Fakir, réfugié kurde de 44 ans, a lui aussi vécu l’horreur au sein du cabinet dentaire marseillais. Il y a douze ans, le Dr. Guedj lui arrache quatre dents, sans raison valable. Sa mâchoire s’infecte sans cesse, il perd au total 17 dents. Aujourd’hui, il peine encore à manger, et souffre tous les jours.  

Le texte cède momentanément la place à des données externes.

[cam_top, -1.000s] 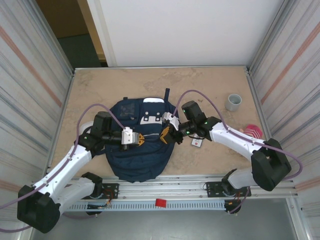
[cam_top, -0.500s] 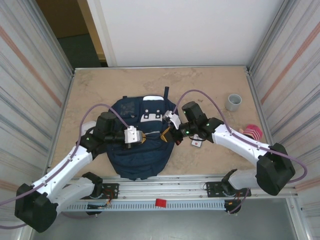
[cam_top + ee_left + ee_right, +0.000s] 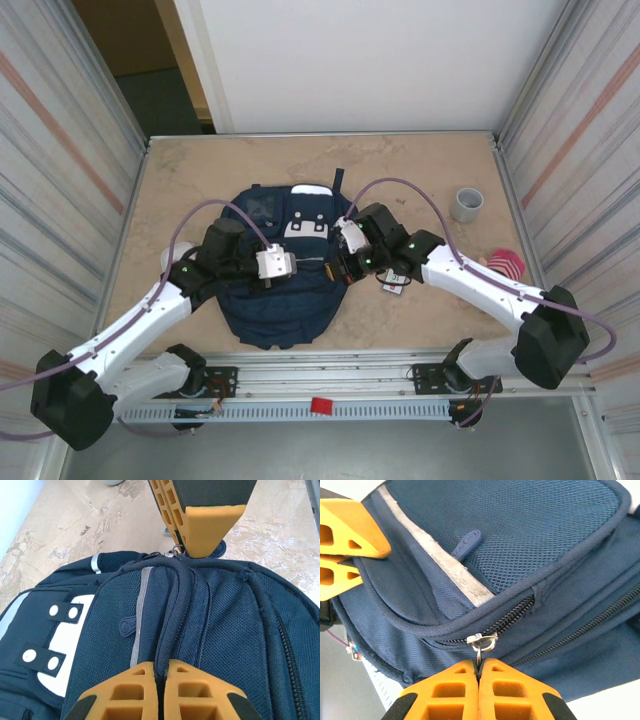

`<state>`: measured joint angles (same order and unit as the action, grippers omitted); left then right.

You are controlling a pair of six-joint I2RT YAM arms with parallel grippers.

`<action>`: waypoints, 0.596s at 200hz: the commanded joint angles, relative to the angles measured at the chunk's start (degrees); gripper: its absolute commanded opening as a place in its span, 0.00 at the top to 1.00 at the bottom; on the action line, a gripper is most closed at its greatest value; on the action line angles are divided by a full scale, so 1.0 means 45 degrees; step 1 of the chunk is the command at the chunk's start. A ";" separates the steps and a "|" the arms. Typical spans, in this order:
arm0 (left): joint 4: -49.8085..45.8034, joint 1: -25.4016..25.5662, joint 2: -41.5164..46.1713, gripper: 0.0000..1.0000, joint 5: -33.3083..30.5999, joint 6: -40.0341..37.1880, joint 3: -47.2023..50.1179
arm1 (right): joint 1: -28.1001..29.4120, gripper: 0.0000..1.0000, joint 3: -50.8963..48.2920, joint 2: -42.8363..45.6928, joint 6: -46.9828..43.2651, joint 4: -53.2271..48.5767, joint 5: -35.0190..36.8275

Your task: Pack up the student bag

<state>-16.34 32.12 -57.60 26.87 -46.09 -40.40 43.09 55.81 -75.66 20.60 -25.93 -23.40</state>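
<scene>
Large navy blue fabric backpack (image 3: 275, 310) flat on beige marbled tabletop (image 3: 200, 170). L gripper (image 3: 160, 667): 2 fingers pressed together, pinching backpack's piped seam. R gripper (image 3: 479, 666): pinching silver metal zip pull (image 3: 481, 641).

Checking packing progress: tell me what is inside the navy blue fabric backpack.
Nothing inside the navy blue fabric backpack shows; its zips look closed. The right gripper pinches a metal zipper pull; the left gripper pinches a fabric ridge.
</scene>
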 commanded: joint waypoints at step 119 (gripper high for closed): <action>0.1521 0.0792 -0.0868 1.00 -0.1431 0.1666 -0.0933 | 0.1249 1.00 0.1897 -0.1021 0.4387 0.1201 -0.1246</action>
<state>-15.55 35.40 -61.32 22.96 -41.69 -42.63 48.47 61.54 -80.66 32.29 -25.30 -26.55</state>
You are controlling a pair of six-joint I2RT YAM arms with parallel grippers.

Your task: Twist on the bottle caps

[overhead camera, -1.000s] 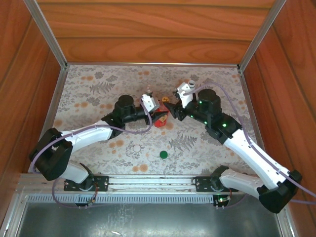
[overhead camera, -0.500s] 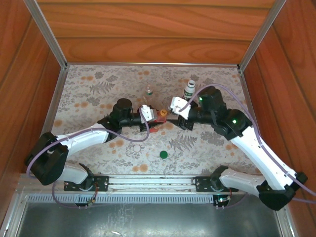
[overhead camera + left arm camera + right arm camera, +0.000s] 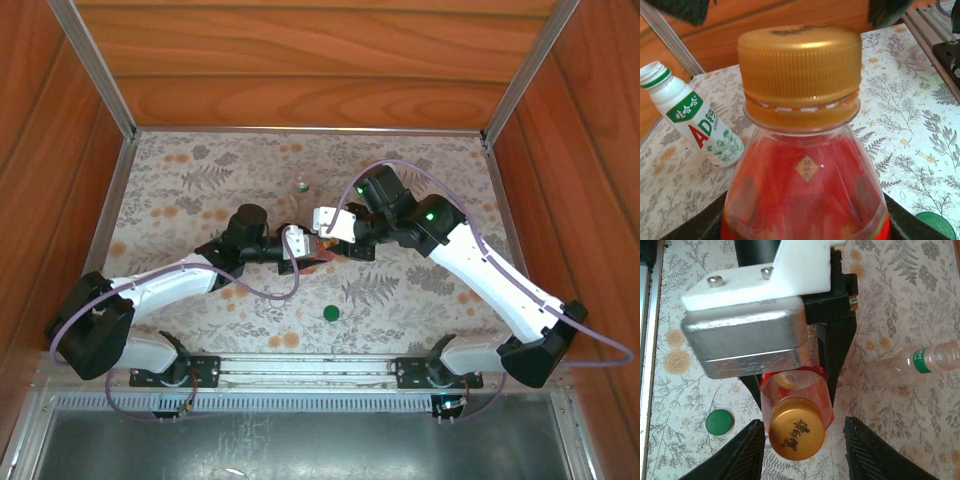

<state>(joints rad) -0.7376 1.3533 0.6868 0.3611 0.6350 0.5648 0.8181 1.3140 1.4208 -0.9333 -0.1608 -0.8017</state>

Des dommages et intérêts à plusieurs millions d’euros

Comme Fakir, Saleha et Messaouda, près de 322 victimes ont porté plainte depuis 2011 contre le dentiste véreux. Ils veulent aujourd’hui être indemnisés pour financer la reconstruction de leurs dents, et oser sourire à nouveau. Mais ils souhaitent également que ces dentistes ripoux soient condamnés, et qu’ils paient pour leurs escroqueries aux conséquences dramatiques.

Me Lionel Febraro, l’avocat de plusieurs victimes, redoute cependant que le Dr. Guedj verse le moindre centime aux plaignants. « Il pris la précaution, avant même ces faits, de mettre tout son patrimoine à l'abri. Tout est dispatché dans des sociétés qui ne lui appartiennent pas. Elles sont dirigées par son épouse avec qui il est marié en séparation de biens. Lionel Guedj est aujourd'hui salarié d'un luxueux bureau de tabac géré par son épouse », explique-t-il à Europe 1.

Les dentistes, depuis radiés de l'Ordre, encourent 10 ans d’emprisonnement et 375 000 euros d’amende, sans compter des dommages et intérêts, qui pourraient se compter en millions d’euros.